AIM OF THE TASK »
Give every line of the records exactly, please, from the first up to and including the one containing "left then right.".

DATA EXTRACTS »
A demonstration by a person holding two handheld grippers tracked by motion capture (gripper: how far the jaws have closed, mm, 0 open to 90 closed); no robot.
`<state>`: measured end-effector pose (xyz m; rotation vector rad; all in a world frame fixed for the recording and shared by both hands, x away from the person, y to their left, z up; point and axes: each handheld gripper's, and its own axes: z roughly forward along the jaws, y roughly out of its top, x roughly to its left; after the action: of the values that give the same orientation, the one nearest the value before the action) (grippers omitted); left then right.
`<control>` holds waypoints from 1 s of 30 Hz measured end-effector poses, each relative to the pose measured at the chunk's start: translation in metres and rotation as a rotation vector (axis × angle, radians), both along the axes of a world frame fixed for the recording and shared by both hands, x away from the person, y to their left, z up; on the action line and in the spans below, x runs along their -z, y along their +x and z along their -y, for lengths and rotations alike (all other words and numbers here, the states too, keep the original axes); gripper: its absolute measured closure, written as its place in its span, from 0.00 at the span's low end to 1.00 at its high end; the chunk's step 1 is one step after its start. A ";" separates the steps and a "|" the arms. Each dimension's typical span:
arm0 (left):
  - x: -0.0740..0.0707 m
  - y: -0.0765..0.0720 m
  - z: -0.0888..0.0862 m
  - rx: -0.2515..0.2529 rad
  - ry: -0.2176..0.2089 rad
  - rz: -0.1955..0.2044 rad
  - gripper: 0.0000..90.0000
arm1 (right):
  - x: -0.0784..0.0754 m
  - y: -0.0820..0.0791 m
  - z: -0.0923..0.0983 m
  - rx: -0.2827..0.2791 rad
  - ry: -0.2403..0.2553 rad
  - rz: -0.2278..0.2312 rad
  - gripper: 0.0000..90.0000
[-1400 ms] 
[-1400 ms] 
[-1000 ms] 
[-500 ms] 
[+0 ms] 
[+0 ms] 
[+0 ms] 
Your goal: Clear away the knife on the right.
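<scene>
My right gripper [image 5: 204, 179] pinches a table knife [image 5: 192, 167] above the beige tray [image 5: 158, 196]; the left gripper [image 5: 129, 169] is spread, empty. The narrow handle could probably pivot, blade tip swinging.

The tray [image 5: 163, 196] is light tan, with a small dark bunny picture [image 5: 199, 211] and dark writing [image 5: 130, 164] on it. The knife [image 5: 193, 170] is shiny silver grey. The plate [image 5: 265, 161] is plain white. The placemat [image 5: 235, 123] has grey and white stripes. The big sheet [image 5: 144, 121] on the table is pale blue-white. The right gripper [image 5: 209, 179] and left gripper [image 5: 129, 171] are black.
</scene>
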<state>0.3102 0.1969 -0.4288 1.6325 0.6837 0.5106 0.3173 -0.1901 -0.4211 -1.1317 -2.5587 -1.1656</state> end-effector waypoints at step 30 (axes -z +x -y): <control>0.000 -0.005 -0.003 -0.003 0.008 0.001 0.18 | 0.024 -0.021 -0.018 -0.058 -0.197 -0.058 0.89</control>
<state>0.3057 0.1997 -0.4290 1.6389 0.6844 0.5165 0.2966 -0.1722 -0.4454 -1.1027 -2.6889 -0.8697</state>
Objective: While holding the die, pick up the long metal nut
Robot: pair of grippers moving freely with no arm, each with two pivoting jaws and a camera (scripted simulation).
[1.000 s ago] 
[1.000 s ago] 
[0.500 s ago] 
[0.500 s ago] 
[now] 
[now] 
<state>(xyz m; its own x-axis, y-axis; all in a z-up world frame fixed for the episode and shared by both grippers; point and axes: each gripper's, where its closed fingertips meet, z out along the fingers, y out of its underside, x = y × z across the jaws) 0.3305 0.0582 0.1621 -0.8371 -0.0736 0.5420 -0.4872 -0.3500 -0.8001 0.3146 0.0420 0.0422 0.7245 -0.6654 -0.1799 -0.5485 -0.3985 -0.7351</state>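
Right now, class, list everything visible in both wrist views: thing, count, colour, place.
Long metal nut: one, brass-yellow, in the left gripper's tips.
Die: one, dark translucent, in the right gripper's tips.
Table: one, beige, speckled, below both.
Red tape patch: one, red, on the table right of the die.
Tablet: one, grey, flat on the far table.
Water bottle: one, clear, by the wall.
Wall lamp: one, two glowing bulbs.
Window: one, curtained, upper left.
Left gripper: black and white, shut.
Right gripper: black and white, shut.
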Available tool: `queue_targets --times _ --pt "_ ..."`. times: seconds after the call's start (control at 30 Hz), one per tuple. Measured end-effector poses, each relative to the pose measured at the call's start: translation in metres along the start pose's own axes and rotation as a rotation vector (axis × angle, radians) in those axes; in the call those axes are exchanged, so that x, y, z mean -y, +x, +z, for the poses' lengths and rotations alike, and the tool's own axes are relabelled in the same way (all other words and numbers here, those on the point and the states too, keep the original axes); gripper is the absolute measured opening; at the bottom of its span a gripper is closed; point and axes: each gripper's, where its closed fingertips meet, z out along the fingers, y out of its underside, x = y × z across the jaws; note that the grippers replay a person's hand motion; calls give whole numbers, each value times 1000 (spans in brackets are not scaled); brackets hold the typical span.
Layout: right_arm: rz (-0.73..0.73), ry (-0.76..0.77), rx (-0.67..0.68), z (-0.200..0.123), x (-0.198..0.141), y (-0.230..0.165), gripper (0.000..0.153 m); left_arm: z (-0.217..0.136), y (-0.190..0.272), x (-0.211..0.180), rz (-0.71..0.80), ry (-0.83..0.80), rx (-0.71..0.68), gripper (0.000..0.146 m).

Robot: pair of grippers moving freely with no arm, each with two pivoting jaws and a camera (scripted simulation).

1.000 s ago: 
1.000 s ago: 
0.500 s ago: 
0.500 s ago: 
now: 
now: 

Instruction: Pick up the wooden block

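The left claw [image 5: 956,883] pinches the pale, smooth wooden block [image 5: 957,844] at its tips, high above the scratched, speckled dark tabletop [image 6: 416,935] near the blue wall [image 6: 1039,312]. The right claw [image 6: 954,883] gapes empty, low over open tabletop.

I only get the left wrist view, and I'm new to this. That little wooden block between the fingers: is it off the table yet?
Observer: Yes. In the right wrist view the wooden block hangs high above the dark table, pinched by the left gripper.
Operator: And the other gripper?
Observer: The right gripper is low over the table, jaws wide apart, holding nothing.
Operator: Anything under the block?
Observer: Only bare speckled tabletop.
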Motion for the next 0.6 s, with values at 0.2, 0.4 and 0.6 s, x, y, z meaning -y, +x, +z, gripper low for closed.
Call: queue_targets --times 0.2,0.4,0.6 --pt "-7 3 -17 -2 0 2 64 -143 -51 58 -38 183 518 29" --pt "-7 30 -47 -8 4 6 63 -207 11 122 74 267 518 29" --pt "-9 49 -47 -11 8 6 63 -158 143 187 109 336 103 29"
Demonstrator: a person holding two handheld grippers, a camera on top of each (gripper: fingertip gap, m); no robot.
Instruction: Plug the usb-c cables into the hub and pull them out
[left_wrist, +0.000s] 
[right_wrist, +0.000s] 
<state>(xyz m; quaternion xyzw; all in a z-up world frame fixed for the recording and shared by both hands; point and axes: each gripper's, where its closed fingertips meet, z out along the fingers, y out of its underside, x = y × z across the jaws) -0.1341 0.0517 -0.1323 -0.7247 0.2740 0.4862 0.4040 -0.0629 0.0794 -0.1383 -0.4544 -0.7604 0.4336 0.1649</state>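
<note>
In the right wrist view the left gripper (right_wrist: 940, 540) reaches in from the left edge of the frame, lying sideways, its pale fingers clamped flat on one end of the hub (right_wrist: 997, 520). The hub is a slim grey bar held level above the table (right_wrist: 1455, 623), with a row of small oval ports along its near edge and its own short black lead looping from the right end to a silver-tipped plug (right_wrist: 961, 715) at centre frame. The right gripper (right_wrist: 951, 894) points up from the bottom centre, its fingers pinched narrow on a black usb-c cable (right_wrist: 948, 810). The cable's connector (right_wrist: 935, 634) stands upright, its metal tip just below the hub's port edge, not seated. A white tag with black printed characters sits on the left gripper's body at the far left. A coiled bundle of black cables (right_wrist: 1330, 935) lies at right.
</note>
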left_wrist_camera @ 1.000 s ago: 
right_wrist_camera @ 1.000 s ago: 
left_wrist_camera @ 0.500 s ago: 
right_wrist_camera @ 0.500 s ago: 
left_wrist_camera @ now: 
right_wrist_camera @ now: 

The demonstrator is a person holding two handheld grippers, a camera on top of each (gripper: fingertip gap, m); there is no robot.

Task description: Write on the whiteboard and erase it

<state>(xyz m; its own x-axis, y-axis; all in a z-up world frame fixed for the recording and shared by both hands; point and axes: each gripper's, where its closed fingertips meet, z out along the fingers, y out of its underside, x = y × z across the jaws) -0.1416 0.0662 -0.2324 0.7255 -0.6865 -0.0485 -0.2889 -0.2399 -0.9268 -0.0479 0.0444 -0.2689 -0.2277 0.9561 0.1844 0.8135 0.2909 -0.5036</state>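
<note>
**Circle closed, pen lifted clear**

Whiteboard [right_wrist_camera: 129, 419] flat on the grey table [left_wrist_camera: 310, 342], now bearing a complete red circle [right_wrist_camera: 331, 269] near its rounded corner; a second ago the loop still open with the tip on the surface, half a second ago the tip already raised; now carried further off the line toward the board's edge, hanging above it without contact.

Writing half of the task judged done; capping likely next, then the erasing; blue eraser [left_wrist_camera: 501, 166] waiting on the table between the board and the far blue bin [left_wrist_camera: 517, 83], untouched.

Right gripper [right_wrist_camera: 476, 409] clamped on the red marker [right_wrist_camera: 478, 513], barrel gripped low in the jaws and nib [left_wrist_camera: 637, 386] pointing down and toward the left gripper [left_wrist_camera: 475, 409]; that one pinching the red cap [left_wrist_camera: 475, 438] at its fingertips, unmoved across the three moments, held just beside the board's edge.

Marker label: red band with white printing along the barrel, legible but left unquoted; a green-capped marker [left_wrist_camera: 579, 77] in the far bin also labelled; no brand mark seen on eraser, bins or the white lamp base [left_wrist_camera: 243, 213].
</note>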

ANSWER »
A demonstration by a person holding two handheld grippers tracked by motion capture (gripper: how far the jaws have closed, mm, 0 open to 90 closed); no robot.
`<state>`: measured end-effector pose (xyz m; rotation vector rad; all in a world frame fixed for the recording and shared by both hands, x away from the person, y to their left, z up; point and axes: each handheld gripper's, and its own axes: z roughly forward along the jaws, y roughly out of its top, x roughly to its left; after the action: of the values that give the same orientation, the one nearest the value before the action) (grippers omitted); left then right.

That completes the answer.